Which is usually found in soil, coal, crude oil, stromatolites, microfossils and, strangely, on Earth, in white truffles, the epicenter and loved mushrooms.
For the wild pigs.
The impression of an artist from a habitable Mars. Image by Deine Ballard / CC BY-SA 3.0. In the study, Drs. Schulz-Makuch and Drs. Heinz explored some possible routes to the origin of the theophenes on Mars.
His work suggests that an organic process, which probably contains bacteria, may have played a role in the existence of an organic compound in Martian soil.
A researcher at Washington State University, Dr. “We have identified several biological pathways for theophytes that are more likely than chemical ones, but we still need evidence,” said Shulze-Makuch.
“If you find theophenos on Earth, you think they are biological, but on Mars, there are times to prove that it should be a little higher.”
Theophylline molecules have four carbon atoms and sulfur atoms arranged in a ring, and both carbon and sulfur are biossential elements. However, a scientist at the Technische Universität Berlin, Dr. Schulz-Makuch.
Thiophene can also be done by thermochemical sulfate reduction, a process that involves a set of compounds that are heated to 120 ° C (248 ° F) or more.
In the biological landscape, bacteria.
Which existed 3,000 million years ago when Mars was hot and humid, could facilitate the sulfate reduction process and cause theophenis. There are other routes where thiophene is broken down by the bacteria themselves.

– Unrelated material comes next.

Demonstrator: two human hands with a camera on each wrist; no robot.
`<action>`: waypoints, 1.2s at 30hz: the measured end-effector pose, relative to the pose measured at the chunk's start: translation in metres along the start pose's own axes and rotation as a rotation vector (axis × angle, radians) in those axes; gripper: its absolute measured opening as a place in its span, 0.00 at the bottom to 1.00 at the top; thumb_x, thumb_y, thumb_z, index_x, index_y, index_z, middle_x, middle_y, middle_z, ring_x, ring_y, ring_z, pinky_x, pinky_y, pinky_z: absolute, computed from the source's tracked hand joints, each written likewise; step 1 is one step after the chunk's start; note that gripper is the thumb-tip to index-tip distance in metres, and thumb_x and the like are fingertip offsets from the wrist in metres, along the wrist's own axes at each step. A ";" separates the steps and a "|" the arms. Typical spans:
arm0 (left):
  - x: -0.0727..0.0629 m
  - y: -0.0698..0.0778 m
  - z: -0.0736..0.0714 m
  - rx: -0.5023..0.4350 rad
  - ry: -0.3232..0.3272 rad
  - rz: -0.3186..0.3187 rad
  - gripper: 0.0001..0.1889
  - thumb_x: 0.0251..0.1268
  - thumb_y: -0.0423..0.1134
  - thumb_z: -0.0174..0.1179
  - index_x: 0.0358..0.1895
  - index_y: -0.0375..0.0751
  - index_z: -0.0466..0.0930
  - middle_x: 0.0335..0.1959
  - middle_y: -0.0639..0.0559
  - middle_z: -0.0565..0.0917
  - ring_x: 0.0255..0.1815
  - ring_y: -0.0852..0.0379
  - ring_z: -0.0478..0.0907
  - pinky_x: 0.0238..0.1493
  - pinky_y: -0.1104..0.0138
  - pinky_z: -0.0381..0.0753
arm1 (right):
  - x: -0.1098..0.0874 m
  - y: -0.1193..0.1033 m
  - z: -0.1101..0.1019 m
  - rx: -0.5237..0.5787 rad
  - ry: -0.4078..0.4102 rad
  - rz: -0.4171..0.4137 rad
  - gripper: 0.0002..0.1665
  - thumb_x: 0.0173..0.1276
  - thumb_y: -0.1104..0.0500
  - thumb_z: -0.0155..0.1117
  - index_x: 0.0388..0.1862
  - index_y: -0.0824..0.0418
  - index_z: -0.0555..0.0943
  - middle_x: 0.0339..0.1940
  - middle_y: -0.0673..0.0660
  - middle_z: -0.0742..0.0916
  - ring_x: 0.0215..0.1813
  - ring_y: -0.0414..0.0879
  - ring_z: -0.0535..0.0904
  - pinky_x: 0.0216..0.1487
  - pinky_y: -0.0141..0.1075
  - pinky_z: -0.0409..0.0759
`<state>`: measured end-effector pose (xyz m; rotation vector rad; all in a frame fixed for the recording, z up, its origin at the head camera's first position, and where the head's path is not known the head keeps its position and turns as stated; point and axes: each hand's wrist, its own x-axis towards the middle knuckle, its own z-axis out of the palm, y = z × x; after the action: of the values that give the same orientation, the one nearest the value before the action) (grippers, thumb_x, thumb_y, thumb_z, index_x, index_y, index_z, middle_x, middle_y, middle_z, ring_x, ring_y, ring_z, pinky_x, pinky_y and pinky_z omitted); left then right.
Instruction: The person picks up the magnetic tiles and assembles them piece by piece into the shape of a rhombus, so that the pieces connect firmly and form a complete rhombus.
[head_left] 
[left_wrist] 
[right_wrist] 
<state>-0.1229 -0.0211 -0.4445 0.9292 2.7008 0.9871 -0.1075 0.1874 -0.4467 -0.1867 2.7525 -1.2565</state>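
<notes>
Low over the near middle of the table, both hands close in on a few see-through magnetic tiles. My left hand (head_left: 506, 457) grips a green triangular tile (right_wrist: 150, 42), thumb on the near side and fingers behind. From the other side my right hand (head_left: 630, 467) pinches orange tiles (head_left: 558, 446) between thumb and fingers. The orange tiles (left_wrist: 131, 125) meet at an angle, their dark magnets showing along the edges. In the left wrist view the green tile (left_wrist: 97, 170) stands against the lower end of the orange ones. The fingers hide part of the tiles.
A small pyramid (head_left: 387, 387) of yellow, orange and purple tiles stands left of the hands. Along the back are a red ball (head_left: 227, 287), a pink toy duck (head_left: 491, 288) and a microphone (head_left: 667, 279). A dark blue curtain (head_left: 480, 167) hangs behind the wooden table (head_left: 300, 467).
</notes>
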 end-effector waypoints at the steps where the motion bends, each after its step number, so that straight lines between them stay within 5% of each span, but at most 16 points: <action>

The creatures are lazy. They will use lighter isotopic forms of the element, because it costs them less energy, said Dr. Schulz-Makuch said. Organisms vary the proportion of heavy.
And light isotopes in compounds that differ significantly from those found in their basic components, a telltale signal for life. “However, if the next rover returns this isotopic evidence.
I think the test would really need us to send people there, and an astronaut looks through a microscope and sees a dynamic microbe. The team article was published in the journal Astrobiology.